A large language model (LLM) is a neural network trained on massive text datasets to generate, summarise, translate, and reason about natural language. LLMs form the foundation of systems such as ChatGPT, Claude, and Gemini. They operate by predicting the most likely next tokens in a sequence, which enables fluent text generation but also produces confident-sounding outputs that may be factually incorrect (hallucinations).

How It Relates to AI Threats

LLMs intersect with threats across multiple domains. Within Information Integrity, they enable the production of misinformation and hallucinated content at scale.
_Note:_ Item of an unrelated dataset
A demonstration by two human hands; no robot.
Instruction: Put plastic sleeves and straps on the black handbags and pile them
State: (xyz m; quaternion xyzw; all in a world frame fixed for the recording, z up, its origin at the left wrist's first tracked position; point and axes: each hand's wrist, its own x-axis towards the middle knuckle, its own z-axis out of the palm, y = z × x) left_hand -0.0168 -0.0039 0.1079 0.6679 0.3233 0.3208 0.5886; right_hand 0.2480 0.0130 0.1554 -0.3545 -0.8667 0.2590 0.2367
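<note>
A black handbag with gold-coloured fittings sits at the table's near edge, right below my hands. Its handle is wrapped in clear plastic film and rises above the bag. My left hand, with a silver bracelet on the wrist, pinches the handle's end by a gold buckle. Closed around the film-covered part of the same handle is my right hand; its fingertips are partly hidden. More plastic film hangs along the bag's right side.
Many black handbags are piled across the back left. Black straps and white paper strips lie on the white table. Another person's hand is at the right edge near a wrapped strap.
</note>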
Within Human-AI Control, they create risks of overreliance and automation bias as users treat LLM outputs as authoritative. LLMs also underpin agentic AI systems, where autonomous action introduces additional risk vectors.

Why It Occurs

  • Scale of training data includes both accurate and inaccurate information
  • The prediction mechanism optimises for plausibility rather than factual accuracy
  • Users frequently lack the ability to verify LLM outputs
  • Commercial deployment incentivises broad capability over narrow reliability
  • Rapid adoption has outpaced the development of appropriate governance frameworks

Real-World Context

LLM-related incidents include Samsung engineers leaking proprietary code via ChatGPT (INC-23-0002), Italy’s temporary GDPR-based ban on ChatGPT (INC-23-0003), a lawyer citing hallucinated case law in federal court (INC-23-0005), and AI-generated phishing attacks leveraging LLM fluency (INC-23-0006).